If you want to help your chickens maintain their cleaning habits, you can build a dirt bin to make it easier and more inviting to dust bathe while keeping your property free of unwanted holes.
- Start with a bin or box measuring 24” long, 15” wide, and 12” deep
- Fill the container with a mixture of equal parts sand, wood ash, and natural soil
- Adding 1-2 cups of food-grade diatomaceous earth can help eliminate parasites
Not only are dirty chickens smelly, but if they have parasites on them, they can be irritable as well and this could lead to increased fighting. So encouraging them to bathe themselves in dust will not only keep them clean but can also help stop them from fighting.

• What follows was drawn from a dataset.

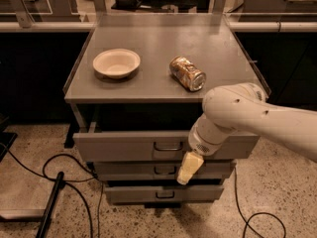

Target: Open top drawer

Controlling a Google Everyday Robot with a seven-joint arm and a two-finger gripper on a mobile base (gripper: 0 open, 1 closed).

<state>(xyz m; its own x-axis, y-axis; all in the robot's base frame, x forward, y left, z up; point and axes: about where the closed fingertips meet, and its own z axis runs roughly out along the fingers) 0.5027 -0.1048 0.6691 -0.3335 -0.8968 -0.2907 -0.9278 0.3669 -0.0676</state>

Be Mindful of How You Introduce New Chickens to Your Flock
The social structure of chickens is based on establishing a pecking order within a flock and this is put on full display whenever new chickens are introduced to an existing group of poultry.
It is very common for the members of a flock, especially the dominant ones, to check out newcomers and attempt to establish superiority over them, and often times, this is achieved through pecking and fighting.

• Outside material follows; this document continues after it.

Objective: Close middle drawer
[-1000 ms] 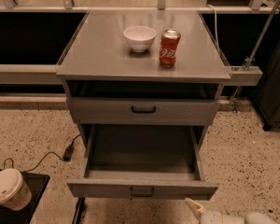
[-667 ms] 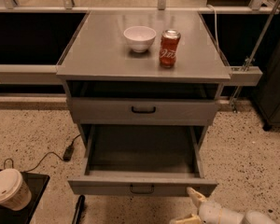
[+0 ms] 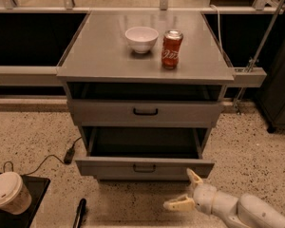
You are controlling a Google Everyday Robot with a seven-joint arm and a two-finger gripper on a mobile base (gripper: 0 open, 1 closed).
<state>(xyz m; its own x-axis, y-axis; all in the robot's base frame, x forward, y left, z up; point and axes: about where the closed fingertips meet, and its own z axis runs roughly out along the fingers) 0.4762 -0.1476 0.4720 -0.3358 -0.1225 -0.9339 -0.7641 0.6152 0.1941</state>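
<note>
Since a second ago the middle drawer [image 3: 109, 167] has slid part of the way back into the cabinet, so less of its dark inside shows, and the gripper [image 3: 177, 188] has come further in from the lower right corner. Now the drawer is partly pulled out, its flat grey front panel forward of the upper drawer front [image 3: 190, 113] above it, with the small dark bar handle [image 3: 144, 167] at the centre of the panel. The gripper sits low, just in front of the panel's right end, on a pale arm that runs off the lower right. Its two cream fingers [image 3: 195, 177] are spread wide and grasp nothing. One points up toward the panel's lower edge, its tip at or just short of that edge; whether it touches I cannot tell. The other points left over the speckled floor [image 3: 256, 151]. On the grey bench [image 3: 95, 56] that tops the cabinet stand a white bowl [image 3: 141, 38] and, just to its right, an upright red soda can [image 3: 172, 49], near each other but apart. At the lower left a lidded paper cup [image 3: 7, 194] rests on a dark tray [image 3: 35, 194]. A black cable [image 3: 69, 154] lies on the floor left of the cabinet.
</note>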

Adding new chickens to your backyard flock?
Here are a few things to keep in mind:
- When introducing new chickens, try to add several at a time as this will spread out any aggression among multiple birds as opposed to a single chicken receiving the brunt of it
- Chickens instinctively bully smaller birds as they are perceived to be weaker, so adding new birds of a similar size as your existing flock will enable them to stand their ground and assimilate faster, with less fighting involved
- Fencing off the newcomers from the existing flock so that they are physically separated but can still see and size each other up can help the introduction of new chickens go smoother and more peacefully
There are certainly no guarantees in the chicken-raising game, but by introducing new birds to your flock in a thoughtful manner, you can improve the odds that fighting will be kept to a minimum.
Let the Chickens Establish Their Pecking Order Naturally
There are many instances where the fighting that is occurring within a flock is no more than the birds establishing their pecking order. And often times, it comes down to a couple of roosters vying for the top spot by being aggressive toward the others to demonstrate its dominance.

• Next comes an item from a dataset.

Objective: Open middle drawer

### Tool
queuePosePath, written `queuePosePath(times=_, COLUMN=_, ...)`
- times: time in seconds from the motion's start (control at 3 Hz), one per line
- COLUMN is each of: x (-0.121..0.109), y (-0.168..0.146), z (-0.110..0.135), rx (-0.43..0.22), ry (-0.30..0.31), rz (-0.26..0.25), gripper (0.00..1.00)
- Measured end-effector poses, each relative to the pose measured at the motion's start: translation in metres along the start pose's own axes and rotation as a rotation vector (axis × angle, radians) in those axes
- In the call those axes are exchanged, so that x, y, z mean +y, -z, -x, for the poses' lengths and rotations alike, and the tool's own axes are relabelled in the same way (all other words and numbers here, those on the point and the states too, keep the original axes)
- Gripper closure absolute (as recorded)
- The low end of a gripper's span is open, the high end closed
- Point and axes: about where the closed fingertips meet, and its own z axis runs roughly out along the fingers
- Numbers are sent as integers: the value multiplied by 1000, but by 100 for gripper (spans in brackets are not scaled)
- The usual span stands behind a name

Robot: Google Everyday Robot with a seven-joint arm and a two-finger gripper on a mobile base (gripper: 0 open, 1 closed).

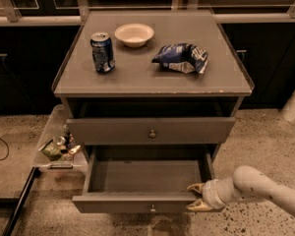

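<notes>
Speckled floor [265, 136] surrounds a grey, matte cabinet [152, 77]. At 6 o'clock the middle drawer [147, 176], boxy and rigid, stands pulled well out; it likely slides easily, best held by its small round knob [152, 208]. At 5 o'clock, the end effector [195, 197] spreads its fingers [194, 187] about the front's right end.

No legible text on the can [103, 53] or bag [181, 58]; hand [190, 197] at the pulled-out middle drawer's [132, 203] right front corner.
</notes>
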Motion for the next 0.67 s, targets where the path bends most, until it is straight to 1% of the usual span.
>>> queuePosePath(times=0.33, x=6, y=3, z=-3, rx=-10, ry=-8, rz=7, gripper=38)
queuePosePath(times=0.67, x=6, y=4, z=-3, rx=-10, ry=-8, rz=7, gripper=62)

As difficult as this may seem, sometimes the best way to deal with this type of situation is to let the chips fall where they may so to speak.
In other words, let the roosters establish the flock’s pecking order naturally but keep a close eye on things in case things escalate and there is far more at stake than just determining a winner and a loser.
Here are the key things to watch out for:
- The best scenario in a rooster fight is that there is a clear victor and a clear loser and that this is established in a quick fashion (e.g., 20 minutes or less)
- If the surrendering rooster gives up the fight and attempts to flee, and the victor is content to allow the fight to end as well, then the resulting pecking order may establish order
- If, however, the victor chases after a surrendering rooster and aggressively tries to continue the fight, then the two birds will need to be separated as the fight would likely only end with severe injury or death
- In the case of two equally matched foes, continued fighting even after the birds get tired is a strong indication that both participants are willing to fight to the death and they will need to be separated in such an instance
It is important to note that pecking orders among fighting chickens (especially roosters) do not always happen naturally. While you should not jump in to stop every fight as soon as they erupt, it is important to monitor things in case they take a wrong turn.
Despite the best intentions, many people raising backyard chickens have had to deal with fighting among their birds. Unless you are some sort of a poultry whisperer this is one of the realities of having your own chickens.
Fortunately, there are a number of effective measures you can take that will stop chickens from fighting and keep the peace in your coop.